- _Exercise_
Go through the data and report each line that holds the string "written".

---- The records

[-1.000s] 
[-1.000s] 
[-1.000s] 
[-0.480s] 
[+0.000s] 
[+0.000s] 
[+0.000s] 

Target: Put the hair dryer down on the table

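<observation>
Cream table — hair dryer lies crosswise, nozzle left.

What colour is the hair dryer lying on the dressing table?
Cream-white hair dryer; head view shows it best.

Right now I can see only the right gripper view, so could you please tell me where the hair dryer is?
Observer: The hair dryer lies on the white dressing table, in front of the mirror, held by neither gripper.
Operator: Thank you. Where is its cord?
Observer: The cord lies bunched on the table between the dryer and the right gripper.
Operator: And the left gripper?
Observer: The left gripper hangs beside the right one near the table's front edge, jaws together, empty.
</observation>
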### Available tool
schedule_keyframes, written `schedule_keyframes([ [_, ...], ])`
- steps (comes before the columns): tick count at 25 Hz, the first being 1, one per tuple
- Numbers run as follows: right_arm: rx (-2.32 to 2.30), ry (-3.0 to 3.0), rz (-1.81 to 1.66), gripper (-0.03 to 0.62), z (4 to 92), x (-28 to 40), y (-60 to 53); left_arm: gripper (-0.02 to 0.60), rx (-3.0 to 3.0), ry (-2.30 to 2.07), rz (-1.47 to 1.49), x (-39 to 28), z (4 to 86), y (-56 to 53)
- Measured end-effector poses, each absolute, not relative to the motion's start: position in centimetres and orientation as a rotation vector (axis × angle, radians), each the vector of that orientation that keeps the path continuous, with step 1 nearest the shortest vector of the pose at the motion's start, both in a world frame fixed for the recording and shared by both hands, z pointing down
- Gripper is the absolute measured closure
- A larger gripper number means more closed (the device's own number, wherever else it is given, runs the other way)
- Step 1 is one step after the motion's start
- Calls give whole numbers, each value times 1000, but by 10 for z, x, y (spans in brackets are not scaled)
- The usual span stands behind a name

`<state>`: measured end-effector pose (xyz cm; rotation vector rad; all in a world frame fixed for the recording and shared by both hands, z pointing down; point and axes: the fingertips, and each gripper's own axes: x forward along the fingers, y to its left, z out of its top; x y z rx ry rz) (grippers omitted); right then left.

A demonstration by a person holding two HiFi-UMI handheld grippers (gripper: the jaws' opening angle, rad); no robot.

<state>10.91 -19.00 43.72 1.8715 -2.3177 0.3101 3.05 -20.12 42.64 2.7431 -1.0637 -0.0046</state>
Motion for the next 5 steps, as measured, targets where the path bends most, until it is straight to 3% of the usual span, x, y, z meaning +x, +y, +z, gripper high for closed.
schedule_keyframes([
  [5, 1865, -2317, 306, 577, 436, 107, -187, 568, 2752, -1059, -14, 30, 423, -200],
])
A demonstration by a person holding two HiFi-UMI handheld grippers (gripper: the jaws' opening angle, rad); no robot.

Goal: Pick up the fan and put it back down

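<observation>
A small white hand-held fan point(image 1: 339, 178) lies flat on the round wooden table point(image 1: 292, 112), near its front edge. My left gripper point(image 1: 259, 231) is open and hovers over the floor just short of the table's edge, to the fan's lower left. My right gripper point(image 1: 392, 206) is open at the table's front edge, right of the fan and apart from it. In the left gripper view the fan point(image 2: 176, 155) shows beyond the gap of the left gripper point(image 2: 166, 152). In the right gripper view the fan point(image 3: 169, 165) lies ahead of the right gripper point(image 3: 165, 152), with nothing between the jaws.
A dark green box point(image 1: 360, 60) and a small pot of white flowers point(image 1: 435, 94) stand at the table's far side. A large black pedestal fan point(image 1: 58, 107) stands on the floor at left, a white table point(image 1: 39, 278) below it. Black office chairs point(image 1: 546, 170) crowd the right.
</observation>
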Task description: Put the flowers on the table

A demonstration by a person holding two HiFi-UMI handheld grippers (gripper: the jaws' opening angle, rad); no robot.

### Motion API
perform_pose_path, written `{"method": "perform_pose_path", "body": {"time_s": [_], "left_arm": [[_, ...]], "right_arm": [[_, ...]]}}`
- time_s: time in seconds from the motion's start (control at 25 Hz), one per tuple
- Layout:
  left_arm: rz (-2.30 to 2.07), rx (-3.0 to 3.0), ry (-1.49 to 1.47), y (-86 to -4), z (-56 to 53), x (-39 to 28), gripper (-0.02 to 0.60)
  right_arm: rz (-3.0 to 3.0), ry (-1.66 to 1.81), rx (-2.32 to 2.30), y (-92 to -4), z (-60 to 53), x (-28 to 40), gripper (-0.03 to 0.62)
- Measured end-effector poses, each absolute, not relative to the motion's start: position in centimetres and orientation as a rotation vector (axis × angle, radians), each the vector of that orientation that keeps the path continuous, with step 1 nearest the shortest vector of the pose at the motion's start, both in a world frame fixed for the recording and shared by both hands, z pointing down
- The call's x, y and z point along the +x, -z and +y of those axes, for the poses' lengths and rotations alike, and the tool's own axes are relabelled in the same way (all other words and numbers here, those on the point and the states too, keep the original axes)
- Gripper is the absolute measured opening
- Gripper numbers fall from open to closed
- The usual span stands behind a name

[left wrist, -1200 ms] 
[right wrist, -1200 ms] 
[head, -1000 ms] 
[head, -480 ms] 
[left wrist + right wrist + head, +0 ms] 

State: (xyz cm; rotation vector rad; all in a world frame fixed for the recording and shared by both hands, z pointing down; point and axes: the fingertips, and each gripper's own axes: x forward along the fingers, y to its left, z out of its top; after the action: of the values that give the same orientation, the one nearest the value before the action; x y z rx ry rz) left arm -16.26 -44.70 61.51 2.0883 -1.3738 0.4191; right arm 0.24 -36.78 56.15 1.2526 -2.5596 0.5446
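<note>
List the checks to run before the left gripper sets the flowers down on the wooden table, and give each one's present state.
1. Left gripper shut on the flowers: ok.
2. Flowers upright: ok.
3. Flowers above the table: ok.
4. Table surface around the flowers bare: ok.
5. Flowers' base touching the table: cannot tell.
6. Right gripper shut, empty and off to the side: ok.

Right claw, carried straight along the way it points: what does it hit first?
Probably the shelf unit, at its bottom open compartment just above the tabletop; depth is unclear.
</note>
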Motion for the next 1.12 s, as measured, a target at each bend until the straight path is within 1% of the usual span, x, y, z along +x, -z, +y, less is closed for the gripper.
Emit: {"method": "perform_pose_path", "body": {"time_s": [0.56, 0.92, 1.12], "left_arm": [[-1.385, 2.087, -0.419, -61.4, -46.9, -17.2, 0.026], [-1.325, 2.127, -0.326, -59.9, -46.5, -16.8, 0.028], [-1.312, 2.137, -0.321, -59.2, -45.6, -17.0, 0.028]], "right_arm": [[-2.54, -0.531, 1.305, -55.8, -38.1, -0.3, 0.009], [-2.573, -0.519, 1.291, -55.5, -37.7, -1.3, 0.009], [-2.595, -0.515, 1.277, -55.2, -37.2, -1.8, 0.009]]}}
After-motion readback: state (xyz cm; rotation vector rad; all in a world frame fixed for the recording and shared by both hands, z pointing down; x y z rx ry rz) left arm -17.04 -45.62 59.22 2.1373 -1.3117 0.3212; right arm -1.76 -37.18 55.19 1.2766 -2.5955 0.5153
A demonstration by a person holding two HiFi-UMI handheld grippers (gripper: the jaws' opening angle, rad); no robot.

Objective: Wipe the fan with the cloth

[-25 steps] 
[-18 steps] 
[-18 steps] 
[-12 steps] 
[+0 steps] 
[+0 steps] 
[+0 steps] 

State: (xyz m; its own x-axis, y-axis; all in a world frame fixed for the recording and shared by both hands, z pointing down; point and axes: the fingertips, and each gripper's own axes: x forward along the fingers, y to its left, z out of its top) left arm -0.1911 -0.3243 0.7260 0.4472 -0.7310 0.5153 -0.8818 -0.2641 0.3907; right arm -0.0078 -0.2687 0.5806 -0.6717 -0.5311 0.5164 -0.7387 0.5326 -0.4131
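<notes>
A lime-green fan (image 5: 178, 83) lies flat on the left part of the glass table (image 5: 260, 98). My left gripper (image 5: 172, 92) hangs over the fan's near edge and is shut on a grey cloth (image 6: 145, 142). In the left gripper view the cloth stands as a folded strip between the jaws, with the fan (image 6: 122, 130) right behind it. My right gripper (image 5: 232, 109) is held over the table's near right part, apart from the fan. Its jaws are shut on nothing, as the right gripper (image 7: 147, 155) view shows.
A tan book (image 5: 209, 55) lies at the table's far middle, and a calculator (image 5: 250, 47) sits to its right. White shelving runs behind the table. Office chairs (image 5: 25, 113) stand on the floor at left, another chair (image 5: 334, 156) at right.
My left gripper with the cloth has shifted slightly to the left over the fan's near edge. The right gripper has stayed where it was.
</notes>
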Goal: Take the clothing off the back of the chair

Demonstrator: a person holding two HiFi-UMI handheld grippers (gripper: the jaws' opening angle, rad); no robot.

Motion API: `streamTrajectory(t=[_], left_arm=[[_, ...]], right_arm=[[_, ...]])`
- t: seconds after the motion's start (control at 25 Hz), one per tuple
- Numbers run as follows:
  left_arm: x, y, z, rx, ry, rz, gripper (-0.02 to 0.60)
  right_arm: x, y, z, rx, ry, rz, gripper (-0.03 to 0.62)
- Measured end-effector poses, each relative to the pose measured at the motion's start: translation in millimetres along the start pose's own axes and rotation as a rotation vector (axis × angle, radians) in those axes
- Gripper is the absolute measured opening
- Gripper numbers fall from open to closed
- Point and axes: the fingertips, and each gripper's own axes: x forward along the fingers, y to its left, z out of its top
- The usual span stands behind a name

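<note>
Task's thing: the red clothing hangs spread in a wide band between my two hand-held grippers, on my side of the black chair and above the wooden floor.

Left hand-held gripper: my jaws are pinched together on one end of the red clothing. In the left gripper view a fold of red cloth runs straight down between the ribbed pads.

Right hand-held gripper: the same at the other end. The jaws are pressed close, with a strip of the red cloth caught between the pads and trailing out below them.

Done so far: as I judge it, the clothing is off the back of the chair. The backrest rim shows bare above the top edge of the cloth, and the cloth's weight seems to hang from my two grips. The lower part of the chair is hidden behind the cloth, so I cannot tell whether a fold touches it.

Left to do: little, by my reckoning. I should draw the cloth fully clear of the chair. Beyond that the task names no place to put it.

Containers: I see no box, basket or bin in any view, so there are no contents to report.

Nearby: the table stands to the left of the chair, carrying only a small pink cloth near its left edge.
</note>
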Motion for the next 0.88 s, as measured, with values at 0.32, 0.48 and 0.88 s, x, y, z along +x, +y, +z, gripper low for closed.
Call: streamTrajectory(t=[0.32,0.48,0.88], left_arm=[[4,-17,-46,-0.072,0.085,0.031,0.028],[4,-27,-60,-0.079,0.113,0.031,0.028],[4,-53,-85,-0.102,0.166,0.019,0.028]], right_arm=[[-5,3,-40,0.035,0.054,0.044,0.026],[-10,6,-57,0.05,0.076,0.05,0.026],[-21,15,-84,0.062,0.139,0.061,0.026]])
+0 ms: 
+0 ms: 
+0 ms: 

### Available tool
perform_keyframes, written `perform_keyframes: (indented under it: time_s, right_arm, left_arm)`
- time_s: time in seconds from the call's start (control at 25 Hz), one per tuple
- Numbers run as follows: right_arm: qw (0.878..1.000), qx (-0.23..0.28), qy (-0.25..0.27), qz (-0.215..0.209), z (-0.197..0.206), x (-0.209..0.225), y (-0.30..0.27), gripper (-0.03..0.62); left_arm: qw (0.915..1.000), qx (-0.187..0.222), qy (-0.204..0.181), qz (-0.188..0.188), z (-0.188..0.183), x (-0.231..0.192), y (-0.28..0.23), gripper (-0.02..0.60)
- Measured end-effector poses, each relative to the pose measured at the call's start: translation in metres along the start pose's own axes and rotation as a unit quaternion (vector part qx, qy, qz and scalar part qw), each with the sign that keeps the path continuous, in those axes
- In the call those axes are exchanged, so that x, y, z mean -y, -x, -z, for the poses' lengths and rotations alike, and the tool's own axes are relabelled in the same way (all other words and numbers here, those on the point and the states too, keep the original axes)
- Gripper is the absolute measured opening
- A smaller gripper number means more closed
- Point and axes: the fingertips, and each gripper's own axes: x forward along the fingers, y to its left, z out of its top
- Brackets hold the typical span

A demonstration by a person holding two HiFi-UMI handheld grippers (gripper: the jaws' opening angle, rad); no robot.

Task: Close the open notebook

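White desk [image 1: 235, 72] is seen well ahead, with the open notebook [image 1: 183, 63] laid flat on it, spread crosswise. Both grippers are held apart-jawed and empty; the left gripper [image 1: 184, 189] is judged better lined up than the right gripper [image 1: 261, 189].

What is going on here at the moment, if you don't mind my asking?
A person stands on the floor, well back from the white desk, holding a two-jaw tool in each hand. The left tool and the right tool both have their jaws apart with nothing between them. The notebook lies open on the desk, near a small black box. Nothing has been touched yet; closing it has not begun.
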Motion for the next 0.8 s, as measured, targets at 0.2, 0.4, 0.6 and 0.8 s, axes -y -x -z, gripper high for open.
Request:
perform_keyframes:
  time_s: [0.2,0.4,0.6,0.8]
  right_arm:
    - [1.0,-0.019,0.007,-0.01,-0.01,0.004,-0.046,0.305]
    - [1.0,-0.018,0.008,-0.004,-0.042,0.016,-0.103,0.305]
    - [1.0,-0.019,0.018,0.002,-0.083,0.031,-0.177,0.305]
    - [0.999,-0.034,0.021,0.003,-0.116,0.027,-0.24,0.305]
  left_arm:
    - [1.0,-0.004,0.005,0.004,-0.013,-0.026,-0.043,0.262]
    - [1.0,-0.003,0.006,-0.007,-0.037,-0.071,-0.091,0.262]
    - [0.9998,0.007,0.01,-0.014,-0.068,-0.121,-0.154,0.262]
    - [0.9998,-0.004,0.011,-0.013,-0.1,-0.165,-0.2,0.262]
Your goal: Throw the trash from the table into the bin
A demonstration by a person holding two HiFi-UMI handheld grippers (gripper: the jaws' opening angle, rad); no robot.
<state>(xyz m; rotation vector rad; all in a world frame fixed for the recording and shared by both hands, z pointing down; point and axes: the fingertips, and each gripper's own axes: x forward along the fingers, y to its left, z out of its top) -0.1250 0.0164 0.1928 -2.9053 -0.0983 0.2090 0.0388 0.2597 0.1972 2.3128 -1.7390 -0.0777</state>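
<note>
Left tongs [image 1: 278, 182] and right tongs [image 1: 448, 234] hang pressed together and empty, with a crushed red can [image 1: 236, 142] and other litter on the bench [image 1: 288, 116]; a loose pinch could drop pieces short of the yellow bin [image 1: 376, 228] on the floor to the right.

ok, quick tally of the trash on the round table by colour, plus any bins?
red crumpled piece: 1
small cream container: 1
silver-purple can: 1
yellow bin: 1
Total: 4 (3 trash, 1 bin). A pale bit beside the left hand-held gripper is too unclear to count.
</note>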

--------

- _Response to this task_
schedule_keyframes, written `schedule_keyframes([ [_, ...], ])`
perform_pose_path, written `{"method": "perform_pose_path", "body": {"time_s": [_], "left_arm": [[_, ...]], "right_arm": [[_, ...]]}}`
perform_keyframes, written `perform_keyframes: (indented under it: time_s, right_arm, left_arm)`

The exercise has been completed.